> Exercise prompt:
Without the images, output every record exactly as it appears.

> Data listing:
::::::::
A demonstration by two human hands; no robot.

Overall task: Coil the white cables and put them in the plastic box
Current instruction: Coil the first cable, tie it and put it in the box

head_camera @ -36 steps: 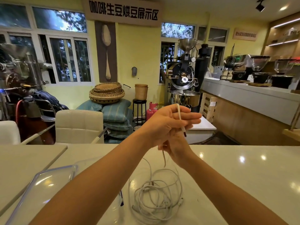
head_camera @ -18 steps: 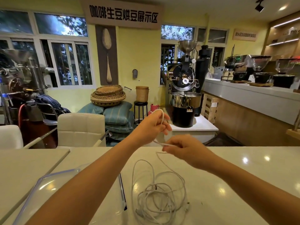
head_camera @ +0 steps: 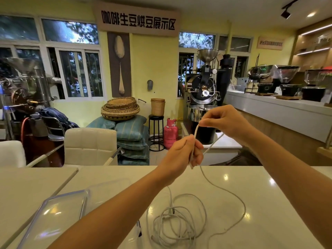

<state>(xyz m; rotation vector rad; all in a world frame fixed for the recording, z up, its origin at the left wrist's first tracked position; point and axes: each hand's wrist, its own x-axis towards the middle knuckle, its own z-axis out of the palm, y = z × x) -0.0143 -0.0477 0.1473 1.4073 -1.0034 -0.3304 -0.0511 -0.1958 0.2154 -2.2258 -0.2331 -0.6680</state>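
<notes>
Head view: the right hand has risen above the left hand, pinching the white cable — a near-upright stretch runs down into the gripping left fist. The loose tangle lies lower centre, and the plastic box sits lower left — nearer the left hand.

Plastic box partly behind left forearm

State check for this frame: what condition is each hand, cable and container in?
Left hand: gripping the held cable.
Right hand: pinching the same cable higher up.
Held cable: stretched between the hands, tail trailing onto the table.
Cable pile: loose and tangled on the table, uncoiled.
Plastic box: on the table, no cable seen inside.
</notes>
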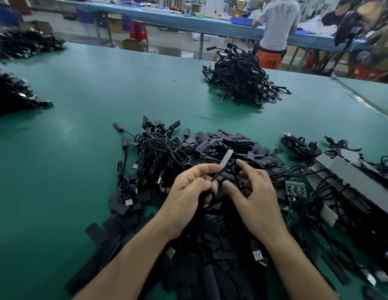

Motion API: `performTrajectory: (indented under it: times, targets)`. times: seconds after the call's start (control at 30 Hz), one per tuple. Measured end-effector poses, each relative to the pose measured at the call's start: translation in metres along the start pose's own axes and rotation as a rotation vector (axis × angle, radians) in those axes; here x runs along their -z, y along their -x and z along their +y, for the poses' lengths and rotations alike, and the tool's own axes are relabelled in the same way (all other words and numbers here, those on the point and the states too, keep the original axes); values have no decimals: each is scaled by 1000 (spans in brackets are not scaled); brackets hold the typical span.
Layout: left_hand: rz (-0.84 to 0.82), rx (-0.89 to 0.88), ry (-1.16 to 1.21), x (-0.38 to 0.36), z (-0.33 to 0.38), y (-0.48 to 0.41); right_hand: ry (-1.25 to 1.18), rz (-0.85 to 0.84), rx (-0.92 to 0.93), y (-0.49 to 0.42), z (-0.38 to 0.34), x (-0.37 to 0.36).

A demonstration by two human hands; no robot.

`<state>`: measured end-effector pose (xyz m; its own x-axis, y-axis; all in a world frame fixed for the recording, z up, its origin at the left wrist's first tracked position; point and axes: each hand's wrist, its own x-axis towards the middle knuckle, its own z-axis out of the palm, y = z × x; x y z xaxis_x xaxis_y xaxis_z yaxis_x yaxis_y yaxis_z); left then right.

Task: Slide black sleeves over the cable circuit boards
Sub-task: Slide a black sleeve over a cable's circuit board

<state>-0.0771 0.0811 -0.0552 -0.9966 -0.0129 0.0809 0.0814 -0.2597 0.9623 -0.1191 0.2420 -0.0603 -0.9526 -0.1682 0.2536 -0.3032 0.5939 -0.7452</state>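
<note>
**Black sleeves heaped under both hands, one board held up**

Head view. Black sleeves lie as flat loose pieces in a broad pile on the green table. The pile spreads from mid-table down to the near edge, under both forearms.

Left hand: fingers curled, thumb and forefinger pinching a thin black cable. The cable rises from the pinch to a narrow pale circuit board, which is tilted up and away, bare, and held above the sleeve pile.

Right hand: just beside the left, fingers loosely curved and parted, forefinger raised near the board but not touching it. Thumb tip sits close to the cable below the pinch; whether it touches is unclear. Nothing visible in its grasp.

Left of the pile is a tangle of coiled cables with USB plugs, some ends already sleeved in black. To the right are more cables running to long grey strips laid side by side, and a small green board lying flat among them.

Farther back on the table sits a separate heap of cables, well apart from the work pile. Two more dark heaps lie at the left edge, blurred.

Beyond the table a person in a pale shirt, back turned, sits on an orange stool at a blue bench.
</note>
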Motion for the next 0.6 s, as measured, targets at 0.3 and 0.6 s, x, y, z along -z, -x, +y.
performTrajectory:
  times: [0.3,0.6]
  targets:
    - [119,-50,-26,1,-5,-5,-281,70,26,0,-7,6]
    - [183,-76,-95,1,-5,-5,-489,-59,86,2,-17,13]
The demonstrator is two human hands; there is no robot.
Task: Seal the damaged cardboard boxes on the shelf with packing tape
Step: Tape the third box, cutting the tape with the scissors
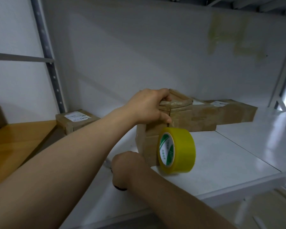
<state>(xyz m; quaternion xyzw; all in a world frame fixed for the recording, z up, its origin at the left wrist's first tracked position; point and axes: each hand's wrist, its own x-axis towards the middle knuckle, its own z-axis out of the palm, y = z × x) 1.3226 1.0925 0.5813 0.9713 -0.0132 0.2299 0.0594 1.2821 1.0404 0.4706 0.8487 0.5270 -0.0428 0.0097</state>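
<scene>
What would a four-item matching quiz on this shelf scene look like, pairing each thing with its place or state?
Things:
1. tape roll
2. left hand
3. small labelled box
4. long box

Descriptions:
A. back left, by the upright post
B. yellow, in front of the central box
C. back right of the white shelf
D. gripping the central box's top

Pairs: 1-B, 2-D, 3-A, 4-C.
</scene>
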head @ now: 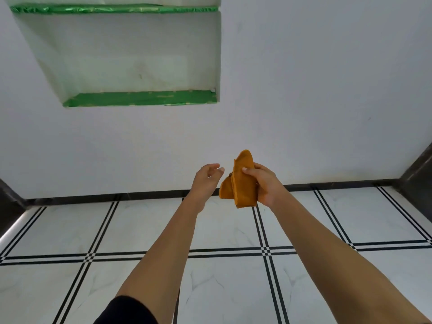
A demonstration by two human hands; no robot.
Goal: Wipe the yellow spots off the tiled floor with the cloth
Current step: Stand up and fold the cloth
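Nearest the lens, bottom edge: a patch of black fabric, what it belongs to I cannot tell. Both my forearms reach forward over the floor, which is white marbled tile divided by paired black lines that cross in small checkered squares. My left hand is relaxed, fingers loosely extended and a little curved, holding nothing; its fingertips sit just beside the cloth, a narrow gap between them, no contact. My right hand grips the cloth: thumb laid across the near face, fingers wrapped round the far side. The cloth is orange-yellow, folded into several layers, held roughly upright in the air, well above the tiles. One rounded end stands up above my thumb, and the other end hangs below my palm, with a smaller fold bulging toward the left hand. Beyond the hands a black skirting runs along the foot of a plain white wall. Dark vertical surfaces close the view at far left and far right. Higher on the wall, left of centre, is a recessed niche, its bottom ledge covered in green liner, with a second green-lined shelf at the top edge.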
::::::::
> Response area:
A demonstration by two human hands; no robot.

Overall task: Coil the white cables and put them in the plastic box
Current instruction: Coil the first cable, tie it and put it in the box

head_camera @ -36 steps: 
head_camera @ -18 steps: 
head_camera @ +0 steps: 

<state>(xyz m; rotation vector rad; all in a world frame fixed for the recording, z up, its origin at the left wrist's first tracked position; point and axes: each hand's wrist, its own x-axis towards the middle knuckle, its own z-axis out of the palm, y = z × x) -0.0143 -0.0477 0.1473 1.4073 -1.0034 -0.3304 -0.0511 -0.1958 0.2154 -2.2258 -0.2331 -0.6680</state>
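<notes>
Head view: the right hand has risen above the left hand, pinching the white cable — a near-upright stretch runs down into the gripping left fist. The loose tangle lies lower centre, and the plastic box sits lower left — nearer the left hand.

Plastic box partly behind left forearm

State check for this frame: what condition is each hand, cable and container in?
Left hand: gripping the held cable.
Right hand: pinching the same cable higher up.
Held cable: stretched between the hands, tail trailing onto the table.
Cable pile: loose and tangled on the table, uncoiled.
Plastic box: on the table, no cable seen inside.
</notes>
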
Motion API: `performTrajectory: (indented under it: times, targets)`. times: seconds after the call's start (control at 30 Hz), one per tuple. Measured end-effector poses, each relative to the pose measured at the call's start: translation in metres along the start pose's own axes and rotation as a rotation vector (axis × angle, radians) in those axes; here x runs along their -z, y along their -x and z along their +y, for the poses' lengths and rotations alike, and the tool's own axes are relabelled in the same way (all other words and numbers here, those on the point and the states too, keep the original axes); values have no decimals: each is scaled by 1000 (spans in brackets are not scaled); brackets hold the typical span.
Layout: left_hand: rz (-0.84 to 0.82), rx (-0.89 to 0.88), ry (-1.16 to 1.21), x (-0.38 to 0.36), z (-0.33 to 0.38), y (-0.48 to 0.41); right_hand: ry (-1.25 to 1.18), rz (-0.85 to 0.84), rx (-0.92 to 0.93), y (-0.49 to 0.42), z (-0.38 to 0.34), x (-0.37 to 0.36).

A demonstration by two human hands; no robot.

`<state>`: measured end-effector pose (xyz m; its own x-axis, y-axis; all in a world frame fixed for the recording, z up, its origin at the left wrist's first tracked position; point and axes: each hand's wrist, its own x-axis towards the middle knuckle, its own z-axis out of the palm, y = z × x; x y z xaxis_x xaxis_y xaxis_z yaxis_x yaxis_y yaxis_z); left then right.

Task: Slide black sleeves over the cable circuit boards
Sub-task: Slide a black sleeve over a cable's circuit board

<state>-0.0771 0.0811 -0.0552 -0.9966 -0.0129 0.0809 0.0814 -0.2597 0.9623 -0.1191 0.2420 -0.0603 -0.9526 -0.1682 0.2536 -0.3032 0.5939 -0.7452</state>
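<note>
**Black sleeves heaped under both hands, one board held up**

Head view. Black sleeves lie as flat loose pieces in a broad pile on the green table. The pile spreads from mid-table down to the near edge, under both forearms.

Left hand: fingers curled, thumb and forefinger pinching a thin black cable. The cable rises from the pinch to a narrow pale circuit board, which is tilted up and away, bare, and held above the sleeve pile.

Right hand: just beside the left, fingers loosely curved and parted, forefinger raised near the board but not touching it. Thumb tip sits close to the cable below the pinch; whether it touches is unclear. Nothing visible in its grasp.

Left of the pile is a tangle of coiled cables with USB plugs, some ends already sleeved in black. To the right are more cables running to long grey strips laid side by side, and a small green board lying flat among them.

Farther back on the table sits a separate heap of cables, well apart from the work pile. Two more dark heaps lie at the left edge, blurred.

Beyond the table a person in a pale shirt, back turned, sits on an orange stool at a blue bench.
</note>
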Motion for the next 0.6 s, as measured, targets at 0.3 and 0.6 s, x, y, z along -z, -x, +y.
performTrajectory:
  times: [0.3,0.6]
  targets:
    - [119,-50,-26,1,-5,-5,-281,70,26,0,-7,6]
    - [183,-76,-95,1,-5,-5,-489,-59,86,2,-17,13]
The demonstrator is two human hands; there is no robot.
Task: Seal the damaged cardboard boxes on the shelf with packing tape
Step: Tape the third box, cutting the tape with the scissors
<state>(xyz m; quaternion xyzw; all in a world frame fixed for the recording, z up, its origin at the left wrist's first tracked position; point and axes: each hand's wrist, its own x-axis towards the middle knuckle, its own z-axis out of the palm, y = z × x) 1.3226 1.0925 0.5813 0.9713 -0.0132 0.2299 0.0594 1.2821 1.0404 0.4706 0.8487 0.5270 -0.0428 0.0097</state>
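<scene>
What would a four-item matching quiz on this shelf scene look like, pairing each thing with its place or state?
Things:
1. tape roll
2. left hand
3. small labelled box
4. long box

Descriptions:
A. back left, by the upright post
B. yellow, in front of the central box
C. back right of the white shelf
D. gripping the central box's top

Pairs: 1-B, 2-D, 3-A, 4-C.
</scene>
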head @ now: 
A demonstration by two human hands; no robot.
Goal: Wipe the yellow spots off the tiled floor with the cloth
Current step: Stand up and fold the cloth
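Nearest the lens, bottom edge: a patch of black fabric, what it belongs to I cannot tell. Both my forearms reach forward over the floor, which is white marbled tile divided by paired black lines that cross in small checkered squares. My left hand is relaxed, fingers loosely extended and a little curved, holding nothing; its fingertips sit just beside the cloth, a narrow gap between them, no contact. My right hand grips the cloth: thumb laid across the near face, fingers wrapped round the far side. The cloth is orange-yellow, folded into several layers, held roughly upright in the air, well above the tiles. One rounded end stands up above my thumb, and the other end hangs below my palm, with a smaller fold bulging toward the left hand. Beyond the hands a black skirting runs along the foot of a plain white wall. Dark vertical surfaces close the view at far left and far right. Higher on the wall, left of centre, is a recessed niche, its bottom ledge covered in green liner, with a second green-lined shelf at the top edge.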

This completes the output.